Before running this step Plass must be installed, detailed information about installation can be found here. Please make sure PLASS is located in the current working directory.
In this step, reads will be assembled with Plass and afterwards a MMseqs2 database will be created, you may skip this step if the transcriptome is already assembled. Usage:
transannot assemblereads <inputReads.fastq[.gz|bz]> ... <inputReads.fastq[.gz|bz]> <o: fastaFile with assembly> <o: seqDB> <tmp> [options]
Dowloading databases
In this step, sequence databases for homology searches will be downloaded.
To see detailed information about databases, please use the following command:
mmseqs databases -h
and execute the below command to download the databases (Ensure the same keyword as given in mmseqs database -h
):
transannot downloaddb <selection> <outDB> <tmp> [options]
Hence, transannot
runs 3 searches in annotate
module, this step should be repeated 3 times.
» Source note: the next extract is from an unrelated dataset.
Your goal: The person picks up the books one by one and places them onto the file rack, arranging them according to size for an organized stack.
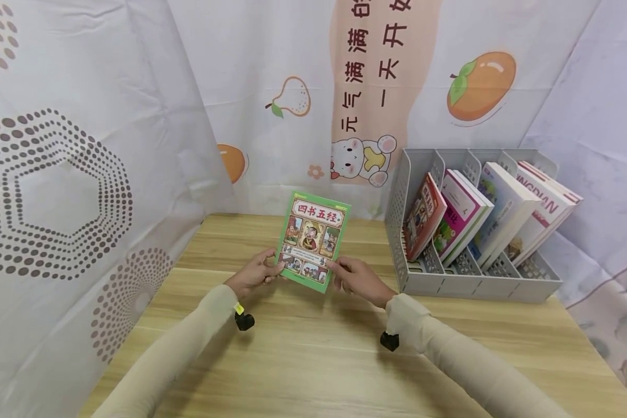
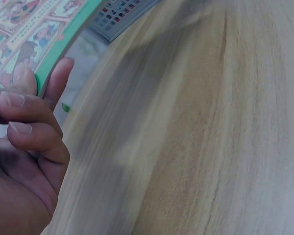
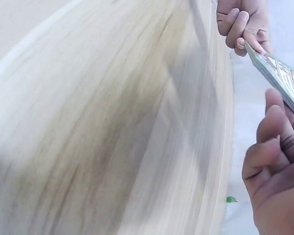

For the annotation module Pfam-A.full
, eggNOG
(profile database) and UniProtKB/SwissProt
(sequence database) are standard, so please download them using this module, for more information also check MMseqs2 user guide.
Annotate workflow
In the annotate
module representative sequences will be extracted and used as search input to remove redundancy. 3 searches (one sequence-sequence and two seqeuce-profile) will be performed.
To run annotate module of transannot execute the following command:
transannot annotate <assembledQueryDB> <path to Pfam profileTargetDB> <path to eggNOG profileTargetDB> <path to SwissProt sequenceTargetDB> <o:resTsvFile> <tmp> [options]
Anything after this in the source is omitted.